Соответственно Мёзер, поддерживая позицию Бёрка, далее упрекал революционеров в том, что замысел их слишком уж прост: нельзя выравнивать все сущее в согласии с одной-единственной идеей, пусть даже идеей прав человека. Монтескьё, мол, утверждал, «с полным на то основанием, что эти простые и уникальные идеи составляют прямой путь к монархистскому (а стало быть, и к демократическому) деспотизму» («Когда и каким образом может нация изменить свою конституцию?»).
Поэтические ответы
Эпиграммы и революционные драмы
Гёте не раз случалось высказывать односторонние суждения о Французской революции. И подчеркнутое почтение, какое он невозмутимо выказывал феодалам и вообще людям высокого звания на словах и всем своим поведением, также должно было раздражать критически настроенных современников и вызывать возмущение последующих поколений. Между тем злой ярлык «княжеский прислужник» очень скоро пришлось признать всего-навсего легковесным оскорблением, и у старого Гёте были все основания негодовать.

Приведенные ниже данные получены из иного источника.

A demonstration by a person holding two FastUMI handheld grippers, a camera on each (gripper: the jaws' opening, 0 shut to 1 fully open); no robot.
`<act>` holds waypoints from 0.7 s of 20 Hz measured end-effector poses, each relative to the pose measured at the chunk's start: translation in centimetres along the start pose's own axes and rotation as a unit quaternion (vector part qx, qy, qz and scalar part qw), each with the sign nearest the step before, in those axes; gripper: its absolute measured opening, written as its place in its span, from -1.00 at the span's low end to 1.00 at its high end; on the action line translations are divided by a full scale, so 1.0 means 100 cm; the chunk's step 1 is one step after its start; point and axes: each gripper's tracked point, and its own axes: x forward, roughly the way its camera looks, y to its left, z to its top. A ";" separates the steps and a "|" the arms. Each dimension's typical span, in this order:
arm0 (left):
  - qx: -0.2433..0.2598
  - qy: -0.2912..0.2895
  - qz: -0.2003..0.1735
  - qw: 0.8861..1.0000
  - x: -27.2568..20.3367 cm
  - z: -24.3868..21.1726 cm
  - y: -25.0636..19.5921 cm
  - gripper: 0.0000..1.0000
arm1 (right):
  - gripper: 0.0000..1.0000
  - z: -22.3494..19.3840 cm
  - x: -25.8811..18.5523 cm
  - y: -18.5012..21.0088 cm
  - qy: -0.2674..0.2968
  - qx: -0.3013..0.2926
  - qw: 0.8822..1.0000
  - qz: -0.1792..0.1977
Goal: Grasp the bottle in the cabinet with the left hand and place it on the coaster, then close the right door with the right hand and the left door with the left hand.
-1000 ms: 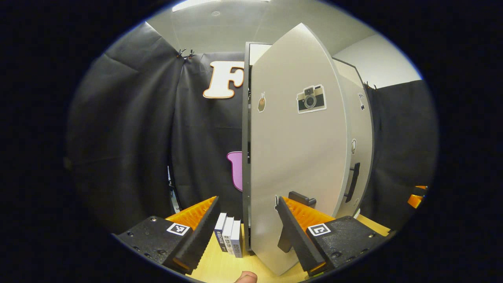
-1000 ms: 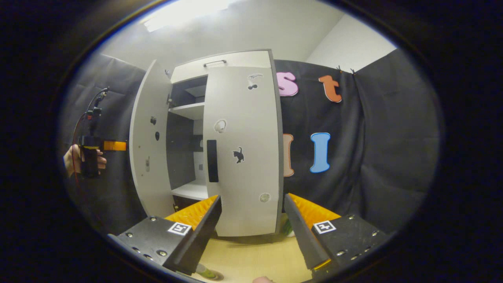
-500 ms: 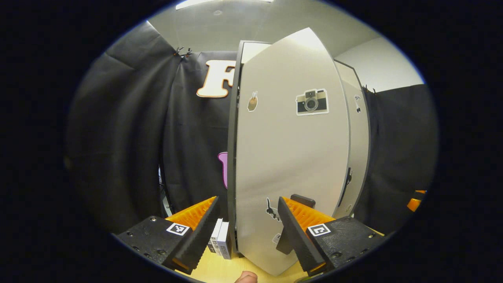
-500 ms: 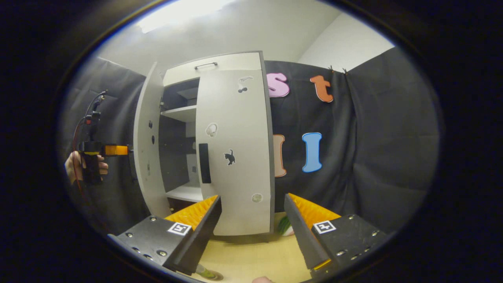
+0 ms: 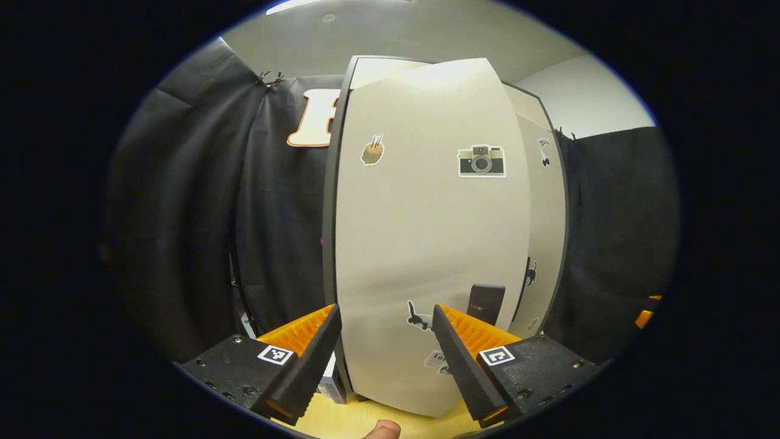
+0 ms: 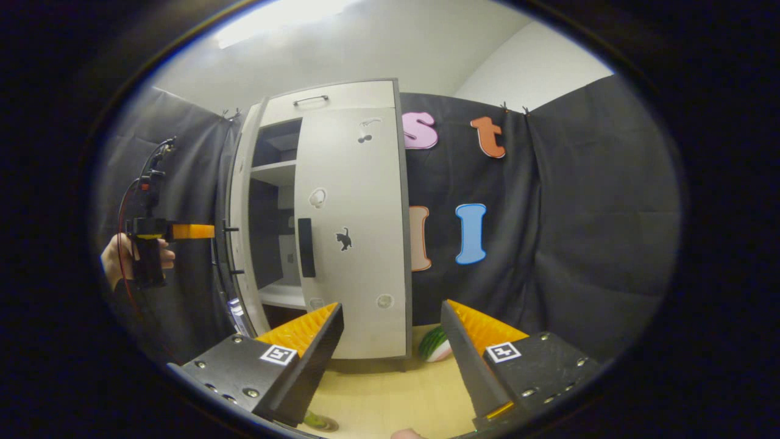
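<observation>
The left door (image 5: 426, 244) has swung further toward closing since a second ago, its face now square to my left gripper (image 5: 384, 341); I'd keep pushing flat near the free edge beside its handle (image 5: 485, 303). Both tongs gape empty, the right gripper (image 6: 390, 341) held back. The right door (image 6: 350, 244) looks shut; a gap remains at the cabinet (image 6: 271, 183). I can't make out the bottle for sure.

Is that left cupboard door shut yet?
Not yet. The left door stands ajar: dark shelves show between it and the closed right door.
</observation>
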 end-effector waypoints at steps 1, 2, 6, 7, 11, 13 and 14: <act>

Оглядываясь на прошлое, поэт в 1823 году писал, что пытался «поэтически овладеть» Французской революцией. «Поэтически овладеть» — стало быть, овладеть не в теоретическом трактате, а таким способом, который творчески охватывает все, что составляет «причины и следствия» Французской революции, чтобы наглядно воплотить их в чувственных образах, персонажах, драматическом действии. Однако сама по себе попытка высветить в революционном действе некую модель движения истории и поведения человека в нем и поэтически, образно воплотить то и другое, — сама по себе эта попытка не могла быть удачной, учитывая многослойность исторической ситуации, многоликой и противоречивой. Художественно отобразить эту ситуацию, как и сложный путь ее развития, было предельно трудно, по крайней мере со столь близкой дистанции, как в смысле наблюдения, так и оценки. Говоря о своем старании «поэтически овладеть» революцией, Гёте исходил из той начальной предпосылки, что само его созерцание уже есть мышление, а мышление — созерцание. Применительно к Французской революции, однако, этот принцип не дал благоприятных плодов. Все замеченное и обобщенное им не было увидено достаточно проницательным глазом. Правда, прежде небывалая тотальная политизация французского общества — стало быть, вовлечение в политический процесс почти всех областей жизни, как и слоев населения, с их подчас взаимоисключающими интересами и неприятиями того или иного, — политизация эта невероятно затрудняла саму возможность увидеть, что же в действительности происходило в стране.